Each line in the data holding "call" should be listed.
Collected data Start Marker
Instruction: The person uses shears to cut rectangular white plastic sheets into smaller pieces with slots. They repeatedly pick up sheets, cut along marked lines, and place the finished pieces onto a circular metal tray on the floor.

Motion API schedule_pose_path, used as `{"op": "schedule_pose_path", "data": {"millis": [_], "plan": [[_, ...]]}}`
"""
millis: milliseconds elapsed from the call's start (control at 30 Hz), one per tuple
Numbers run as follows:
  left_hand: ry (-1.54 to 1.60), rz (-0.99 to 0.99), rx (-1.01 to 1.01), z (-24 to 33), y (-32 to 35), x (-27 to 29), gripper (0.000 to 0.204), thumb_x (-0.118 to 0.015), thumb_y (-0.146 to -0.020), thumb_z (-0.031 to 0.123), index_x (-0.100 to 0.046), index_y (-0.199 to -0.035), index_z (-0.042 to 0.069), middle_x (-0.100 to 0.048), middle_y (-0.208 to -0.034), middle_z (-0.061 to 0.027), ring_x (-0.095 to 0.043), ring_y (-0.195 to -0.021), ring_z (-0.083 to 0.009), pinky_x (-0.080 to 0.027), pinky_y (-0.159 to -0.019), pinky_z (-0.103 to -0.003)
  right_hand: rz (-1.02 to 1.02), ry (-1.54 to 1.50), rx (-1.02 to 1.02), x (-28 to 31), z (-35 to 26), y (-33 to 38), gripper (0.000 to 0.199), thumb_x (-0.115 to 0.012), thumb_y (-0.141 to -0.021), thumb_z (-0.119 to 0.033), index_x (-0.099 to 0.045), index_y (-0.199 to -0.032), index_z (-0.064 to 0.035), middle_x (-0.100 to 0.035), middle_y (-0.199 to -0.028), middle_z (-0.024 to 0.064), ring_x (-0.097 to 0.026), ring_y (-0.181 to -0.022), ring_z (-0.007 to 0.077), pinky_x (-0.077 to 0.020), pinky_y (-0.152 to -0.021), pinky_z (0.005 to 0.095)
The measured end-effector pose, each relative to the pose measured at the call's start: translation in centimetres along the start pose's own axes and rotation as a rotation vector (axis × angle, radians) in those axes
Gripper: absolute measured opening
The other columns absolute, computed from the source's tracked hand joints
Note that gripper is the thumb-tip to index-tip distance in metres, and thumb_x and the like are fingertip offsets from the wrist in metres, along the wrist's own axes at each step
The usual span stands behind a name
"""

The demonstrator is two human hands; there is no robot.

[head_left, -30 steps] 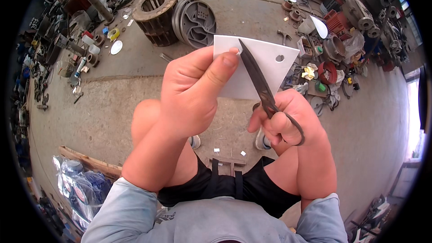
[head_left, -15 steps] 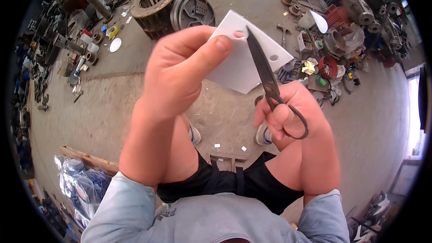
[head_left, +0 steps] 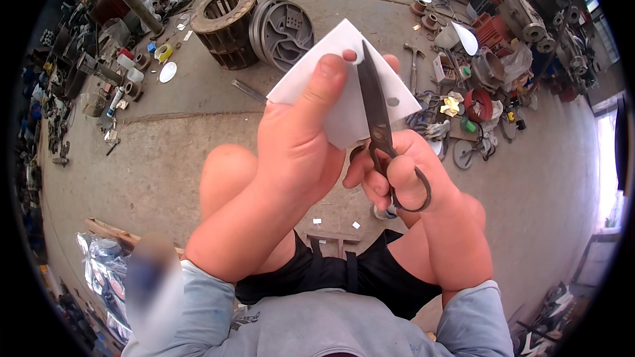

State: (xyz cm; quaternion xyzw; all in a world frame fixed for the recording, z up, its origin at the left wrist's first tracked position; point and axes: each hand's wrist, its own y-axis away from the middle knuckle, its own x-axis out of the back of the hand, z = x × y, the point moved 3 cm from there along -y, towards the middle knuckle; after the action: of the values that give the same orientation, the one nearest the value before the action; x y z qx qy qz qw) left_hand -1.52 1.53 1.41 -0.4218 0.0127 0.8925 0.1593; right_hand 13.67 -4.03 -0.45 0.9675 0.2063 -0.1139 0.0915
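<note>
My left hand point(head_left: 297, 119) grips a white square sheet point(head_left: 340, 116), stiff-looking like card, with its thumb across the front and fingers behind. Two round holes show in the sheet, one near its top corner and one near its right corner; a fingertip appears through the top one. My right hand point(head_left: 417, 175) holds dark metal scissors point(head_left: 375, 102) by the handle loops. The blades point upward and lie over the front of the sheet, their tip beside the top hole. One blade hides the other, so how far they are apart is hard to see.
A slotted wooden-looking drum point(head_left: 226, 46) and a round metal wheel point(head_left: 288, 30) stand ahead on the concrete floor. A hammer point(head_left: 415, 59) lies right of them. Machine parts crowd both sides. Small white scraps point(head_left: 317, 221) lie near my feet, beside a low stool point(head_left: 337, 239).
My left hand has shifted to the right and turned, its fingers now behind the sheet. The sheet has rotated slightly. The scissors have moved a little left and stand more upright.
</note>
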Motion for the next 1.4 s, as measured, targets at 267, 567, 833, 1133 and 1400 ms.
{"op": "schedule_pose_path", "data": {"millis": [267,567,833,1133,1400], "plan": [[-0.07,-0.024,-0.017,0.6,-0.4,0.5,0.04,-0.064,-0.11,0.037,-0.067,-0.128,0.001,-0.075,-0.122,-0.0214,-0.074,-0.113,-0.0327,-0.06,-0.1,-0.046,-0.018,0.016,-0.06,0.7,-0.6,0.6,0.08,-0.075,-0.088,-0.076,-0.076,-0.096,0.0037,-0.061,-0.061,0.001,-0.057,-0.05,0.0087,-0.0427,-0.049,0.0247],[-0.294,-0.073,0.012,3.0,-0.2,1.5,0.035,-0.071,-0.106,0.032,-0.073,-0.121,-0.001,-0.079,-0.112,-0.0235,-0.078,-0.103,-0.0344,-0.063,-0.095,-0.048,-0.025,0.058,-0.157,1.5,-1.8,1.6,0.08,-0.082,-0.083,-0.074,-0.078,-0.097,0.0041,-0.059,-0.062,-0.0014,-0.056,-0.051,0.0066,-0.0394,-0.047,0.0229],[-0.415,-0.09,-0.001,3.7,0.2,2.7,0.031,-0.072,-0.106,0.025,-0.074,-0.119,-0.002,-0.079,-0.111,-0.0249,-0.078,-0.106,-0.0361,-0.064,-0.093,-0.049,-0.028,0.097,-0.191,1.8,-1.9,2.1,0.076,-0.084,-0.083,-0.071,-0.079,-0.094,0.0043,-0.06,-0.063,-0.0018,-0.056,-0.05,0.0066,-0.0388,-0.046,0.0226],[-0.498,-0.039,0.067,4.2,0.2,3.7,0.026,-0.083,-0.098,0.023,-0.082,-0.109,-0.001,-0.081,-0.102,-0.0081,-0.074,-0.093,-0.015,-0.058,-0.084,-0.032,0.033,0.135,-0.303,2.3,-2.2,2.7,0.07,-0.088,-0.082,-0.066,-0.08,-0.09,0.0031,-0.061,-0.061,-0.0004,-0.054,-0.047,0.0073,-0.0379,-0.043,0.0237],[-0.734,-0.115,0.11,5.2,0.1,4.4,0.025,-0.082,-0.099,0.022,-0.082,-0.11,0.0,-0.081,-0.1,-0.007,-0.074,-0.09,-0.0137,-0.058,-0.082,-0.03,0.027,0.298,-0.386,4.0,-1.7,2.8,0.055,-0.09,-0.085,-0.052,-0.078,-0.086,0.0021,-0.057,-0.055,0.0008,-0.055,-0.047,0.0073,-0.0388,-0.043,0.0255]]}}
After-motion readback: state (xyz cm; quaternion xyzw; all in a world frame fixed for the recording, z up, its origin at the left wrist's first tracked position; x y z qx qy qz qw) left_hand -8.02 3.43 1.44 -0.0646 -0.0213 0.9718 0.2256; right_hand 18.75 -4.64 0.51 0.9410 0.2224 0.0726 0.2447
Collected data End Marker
Exercise response:
millis: milliseconds elapsed from the call's start (control at 30 Hz), one per tuple
The measured end-effector pose, each relative to the pose measured at the call's start: translation in centimetres along the start pose's own axes and rotation as a rotation vector (axis × angle, radians) in those axes

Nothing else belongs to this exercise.